**Work to be completed:** Copy the listing below line for line, starting at its first line and ending with the line that has "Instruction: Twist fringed" in it. Add nothing.

**Material provided:**
□ □ □

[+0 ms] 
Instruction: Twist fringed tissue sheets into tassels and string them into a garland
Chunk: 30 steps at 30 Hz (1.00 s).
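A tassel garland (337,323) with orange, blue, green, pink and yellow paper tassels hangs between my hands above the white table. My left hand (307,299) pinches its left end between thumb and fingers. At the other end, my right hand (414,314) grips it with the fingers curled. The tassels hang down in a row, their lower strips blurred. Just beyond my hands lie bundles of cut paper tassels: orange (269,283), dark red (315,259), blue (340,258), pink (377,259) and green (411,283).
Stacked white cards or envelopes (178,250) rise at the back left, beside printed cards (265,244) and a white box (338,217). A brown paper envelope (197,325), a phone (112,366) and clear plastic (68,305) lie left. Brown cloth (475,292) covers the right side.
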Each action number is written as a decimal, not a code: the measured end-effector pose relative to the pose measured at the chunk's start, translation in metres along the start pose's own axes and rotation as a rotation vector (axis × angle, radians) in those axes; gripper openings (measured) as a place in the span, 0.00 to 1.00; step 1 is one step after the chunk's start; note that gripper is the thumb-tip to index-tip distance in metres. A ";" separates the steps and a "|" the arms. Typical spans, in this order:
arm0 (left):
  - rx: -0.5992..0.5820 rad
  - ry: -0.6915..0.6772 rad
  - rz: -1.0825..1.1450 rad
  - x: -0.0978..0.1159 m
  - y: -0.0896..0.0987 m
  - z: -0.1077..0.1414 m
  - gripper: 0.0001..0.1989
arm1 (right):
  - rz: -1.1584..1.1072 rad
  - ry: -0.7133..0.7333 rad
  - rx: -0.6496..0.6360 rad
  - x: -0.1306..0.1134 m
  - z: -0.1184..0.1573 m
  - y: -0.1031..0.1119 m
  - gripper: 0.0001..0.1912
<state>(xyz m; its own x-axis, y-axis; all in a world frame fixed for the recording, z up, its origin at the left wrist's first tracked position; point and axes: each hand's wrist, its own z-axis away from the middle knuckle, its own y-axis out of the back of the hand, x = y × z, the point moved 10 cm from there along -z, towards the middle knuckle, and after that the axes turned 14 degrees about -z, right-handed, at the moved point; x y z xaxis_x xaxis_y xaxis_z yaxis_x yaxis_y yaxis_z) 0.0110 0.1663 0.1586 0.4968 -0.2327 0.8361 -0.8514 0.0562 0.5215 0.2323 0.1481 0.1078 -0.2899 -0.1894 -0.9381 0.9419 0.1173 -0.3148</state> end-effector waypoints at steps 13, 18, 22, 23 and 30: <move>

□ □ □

**Exercise response:**
[+0 ms] 
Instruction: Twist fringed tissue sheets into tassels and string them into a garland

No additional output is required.